In an 1859 account, French traveler and historian Brasseur de Bourbourg appreciatively described the sprawling marketplace as run by strong, unrestrained women who “openly made fun of their men ... with a shamelessness hardly equaled.”
Roughly eight in 10 residents of Juchitan are indigenous, mostly Zapotec. Women are typically also in charge of family finances, said Felina Santiago, a muxe and beauty shop owner, speaking outside her badly damaged home.
“Many say Juchitan is the ultimate matriarchy. It's a city of women who fight, who work hard,” Santiago said.
“Now more than ever, we're going to work to get back on our feet,” she said, just as a structure on her block loudly collapsed, causing a sudden stir as neighbors rushed to the spot.
No one was hurt.
Men wash dishes
In Juchitan's Seventh Division residential neighborhood, Margarita Lopez, a 56-year-old domestic worker, craned her head as she stood in a crowd of women waiting for a promised delivery of government aid, which turned out to be mostly canned food.
“Yes, we have our husbands, and we don't leave them behind. But we women matter more. We take decisions, more than the men do,” she said, as others nearby nodded in agreement.
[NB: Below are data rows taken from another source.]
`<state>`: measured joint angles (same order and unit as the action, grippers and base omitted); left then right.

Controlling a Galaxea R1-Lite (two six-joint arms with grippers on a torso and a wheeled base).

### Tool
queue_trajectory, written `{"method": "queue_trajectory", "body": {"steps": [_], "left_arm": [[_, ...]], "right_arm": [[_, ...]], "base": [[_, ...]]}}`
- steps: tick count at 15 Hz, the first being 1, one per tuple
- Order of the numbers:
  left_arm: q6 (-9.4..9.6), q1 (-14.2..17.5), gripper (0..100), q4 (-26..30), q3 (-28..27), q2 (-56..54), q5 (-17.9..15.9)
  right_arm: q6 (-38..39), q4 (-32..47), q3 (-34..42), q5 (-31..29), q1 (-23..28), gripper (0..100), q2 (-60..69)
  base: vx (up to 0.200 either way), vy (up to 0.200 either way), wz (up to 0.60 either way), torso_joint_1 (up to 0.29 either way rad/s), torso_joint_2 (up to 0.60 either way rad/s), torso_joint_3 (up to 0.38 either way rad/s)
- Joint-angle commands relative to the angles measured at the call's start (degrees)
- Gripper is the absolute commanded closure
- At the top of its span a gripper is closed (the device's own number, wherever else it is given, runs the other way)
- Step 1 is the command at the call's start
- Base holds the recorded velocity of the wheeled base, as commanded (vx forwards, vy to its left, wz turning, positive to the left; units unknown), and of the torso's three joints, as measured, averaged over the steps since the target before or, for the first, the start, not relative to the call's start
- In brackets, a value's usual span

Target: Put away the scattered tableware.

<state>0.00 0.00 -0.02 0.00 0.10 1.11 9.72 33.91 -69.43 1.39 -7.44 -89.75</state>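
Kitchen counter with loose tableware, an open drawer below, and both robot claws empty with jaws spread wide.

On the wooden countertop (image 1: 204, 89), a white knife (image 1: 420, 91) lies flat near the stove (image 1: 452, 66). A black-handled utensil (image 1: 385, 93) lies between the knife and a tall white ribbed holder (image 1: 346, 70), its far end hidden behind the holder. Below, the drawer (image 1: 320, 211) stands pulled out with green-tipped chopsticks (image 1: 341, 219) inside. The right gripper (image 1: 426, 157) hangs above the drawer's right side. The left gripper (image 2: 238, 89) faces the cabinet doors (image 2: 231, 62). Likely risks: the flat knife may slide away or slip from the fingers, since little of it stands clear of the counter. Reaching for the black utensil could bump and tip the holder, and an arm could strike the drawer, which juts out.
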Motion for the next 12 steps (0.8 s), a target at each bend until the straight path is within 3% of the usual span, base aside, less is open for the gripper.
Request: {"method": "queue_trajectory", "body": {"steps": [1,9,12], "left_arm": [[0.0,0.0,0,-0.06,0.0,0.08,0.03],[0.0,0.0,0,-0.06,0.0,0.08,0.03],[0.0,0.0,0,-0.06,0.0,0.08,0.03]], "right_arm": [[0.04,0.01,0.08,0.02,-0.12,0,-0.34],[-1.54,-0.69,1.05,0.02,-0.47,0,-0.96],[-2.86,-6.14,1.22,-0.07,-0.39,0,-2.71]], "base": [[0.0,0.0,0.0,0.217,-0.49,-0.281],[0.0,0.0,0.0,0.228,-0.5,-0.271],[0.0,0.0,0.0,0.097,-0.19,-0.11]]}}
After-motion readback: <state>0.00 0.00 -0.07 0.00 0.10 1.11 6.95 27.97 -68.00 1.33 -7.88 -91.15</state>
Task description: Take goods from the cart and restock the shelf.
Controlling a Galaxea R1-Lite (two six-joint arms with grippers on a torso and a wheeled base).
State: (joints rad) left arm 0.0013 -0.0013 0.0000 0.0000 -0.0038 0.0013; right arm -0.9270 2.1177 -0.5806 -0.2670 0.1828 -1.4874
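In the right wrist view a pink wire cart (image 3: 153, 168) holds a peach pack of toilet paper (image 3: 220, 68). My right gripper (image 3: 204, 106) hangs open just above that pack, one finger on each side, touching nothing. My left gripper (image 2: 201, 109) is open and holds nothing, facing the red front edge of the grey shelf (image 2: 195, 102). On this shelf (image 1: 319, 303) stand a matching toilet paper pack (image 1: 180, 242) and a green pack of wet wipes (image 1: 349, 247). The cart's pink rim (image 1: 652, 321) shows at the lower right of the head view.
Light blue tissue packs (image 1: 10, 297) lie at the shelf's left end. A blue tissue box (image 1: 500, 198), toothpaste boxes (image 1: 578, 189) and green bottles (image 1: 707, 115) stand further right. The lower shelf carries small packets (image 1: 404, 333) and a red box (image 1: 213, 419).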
Lopez spoke of how it is common in the city of about 100,000 people for husbands to help with household chores like cooking and washing dishes, in a country where such tasks are traditionally seen as the preserve of women.
Men find the division of labor in the area “natural,” said male Juchitan surgeon Ovidio Pineda. Women and men “share the decisions, share the responsibilities,” he added.
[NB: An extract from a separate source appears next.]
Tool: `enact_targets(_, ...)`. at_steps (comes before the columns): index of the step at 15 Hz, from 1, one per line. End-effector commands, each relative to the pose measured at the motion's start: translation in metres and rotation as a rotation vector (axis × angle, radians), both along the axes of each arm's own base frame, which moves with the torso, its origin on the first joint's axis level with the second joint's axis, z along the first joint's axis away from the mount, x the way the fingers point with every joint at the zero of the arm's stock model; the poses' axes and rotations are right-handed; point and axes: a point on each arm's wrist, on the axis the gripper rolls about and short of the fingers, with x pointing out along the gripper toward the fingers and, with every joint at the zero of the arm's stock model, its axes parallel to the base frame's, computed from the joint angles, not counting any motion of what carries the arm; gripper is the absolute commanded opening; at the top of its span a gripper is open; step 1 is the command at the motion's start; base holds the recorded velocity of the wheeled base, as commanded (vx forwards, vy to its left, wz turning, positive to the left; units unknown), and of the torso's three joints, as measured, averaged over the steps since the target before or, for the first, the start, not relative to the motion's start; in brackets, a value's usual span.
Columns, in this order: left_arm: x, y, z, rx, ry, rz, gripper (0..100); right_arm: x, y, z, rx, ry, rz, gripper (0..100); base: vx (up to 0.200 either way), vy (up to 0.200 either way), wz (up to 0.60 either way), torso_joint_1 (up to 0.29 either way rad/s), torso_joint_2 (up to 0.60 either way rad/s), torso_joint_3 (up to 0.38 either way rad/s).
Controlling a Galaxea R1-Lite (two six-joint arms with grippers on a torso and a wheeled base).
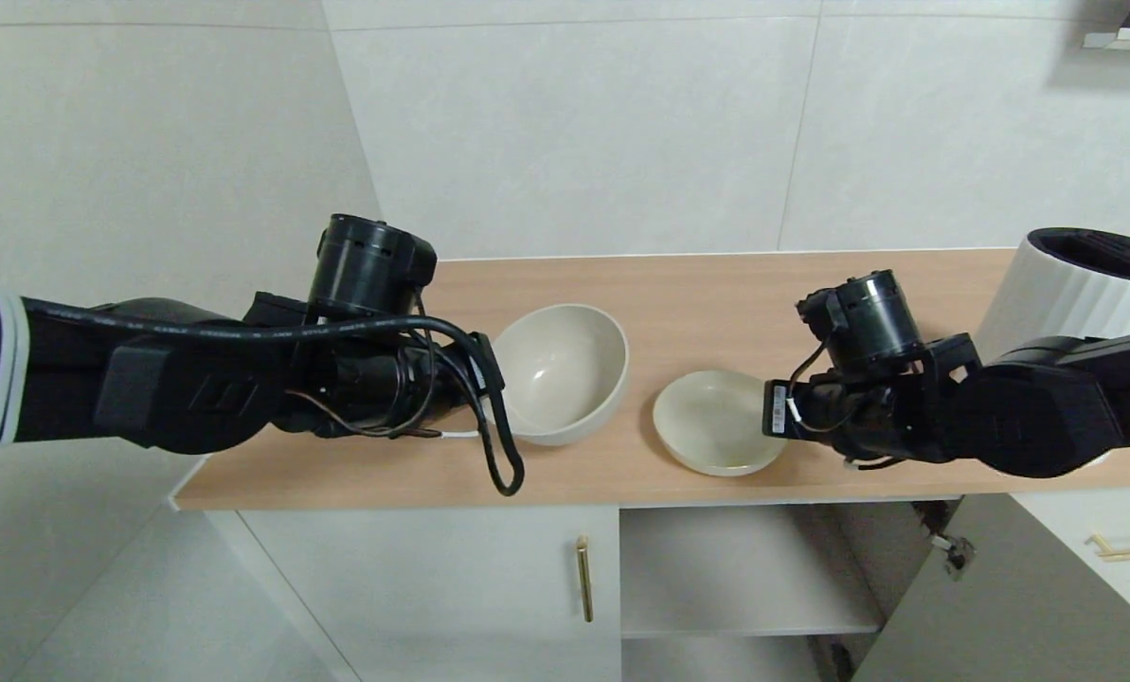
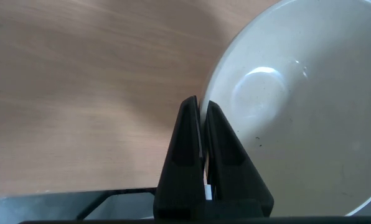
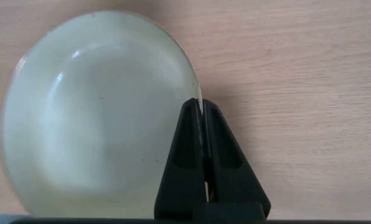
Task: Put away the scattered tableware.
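A deep cream bowl (image 1: 565, 369) rests tilted on the wooden counter (image 1: 716, 294), its opening turned toward my left arm. My left gripper (image 2: 201, 102) is shut on the near rim of the bowl (image 2: 297, 112). To its right lies a shallow cream plate (image 1: 716, 421) near the counter's front edge. My right gripper (image 3: 202, 106) is shut on the rim of the plate (image 3: 98, 112), one finger inside and one outside. In the head view the left gripper (image 1: 493, 403) and right gripper (image 1: 780, 417) sit mostly hidden behind their wrists.
A white ribbed cylindrical container (image 1: 1085, 284) stands at the counter's right end. Below the counter, an open cabinet bay with a shelf (image 1: 744, 568) shows, its door (image 1: 1000, 606) swung out to the right. A closed door with a gold handle (image 1: 583, 578) is to the left. A tiled wall backs the counter.
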Motion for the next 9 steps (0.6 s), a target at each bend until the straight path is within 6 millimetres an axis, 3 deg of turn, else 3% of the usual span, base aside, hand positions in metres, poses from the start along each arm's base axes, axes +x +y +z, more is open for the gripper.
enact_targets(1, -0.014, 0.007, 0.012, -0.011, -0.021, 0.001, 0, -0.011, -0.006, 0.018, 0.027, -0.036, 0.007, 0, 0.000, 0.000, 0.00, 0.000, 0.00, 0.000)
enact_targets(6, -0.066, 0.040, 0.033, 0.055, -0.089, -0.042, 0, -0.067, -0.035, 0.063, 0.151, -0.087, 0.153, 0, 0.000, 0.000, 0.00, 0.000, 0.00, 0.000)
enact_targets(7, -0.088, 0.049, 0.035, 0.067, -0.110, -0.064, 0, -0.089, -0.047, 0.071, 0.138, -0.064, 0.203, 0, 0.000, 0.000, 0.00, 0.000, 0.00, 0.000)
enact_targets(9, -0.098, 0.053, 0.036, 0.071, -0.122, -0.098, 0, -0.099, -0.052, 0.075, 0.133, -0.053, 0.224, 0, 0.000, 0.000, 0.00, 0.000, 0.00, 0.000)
Marta Toledo, whose bar housed in a 200-year-old building collapsed in the quake, killing three clients, said the disaster would not crush Juchitan's spirit, as another aftershock sent her and others running to safety.
“Women stand out here, in terms of work and intelligence and experience,” she said, wearing a traditional huipil top and standing near the pile of rubble that was once the bar.
“We have to rebuild and rise like the phoenix," she said, breaking out into a song in the Zapotec language with the chorus “I want to shout, I am alive!”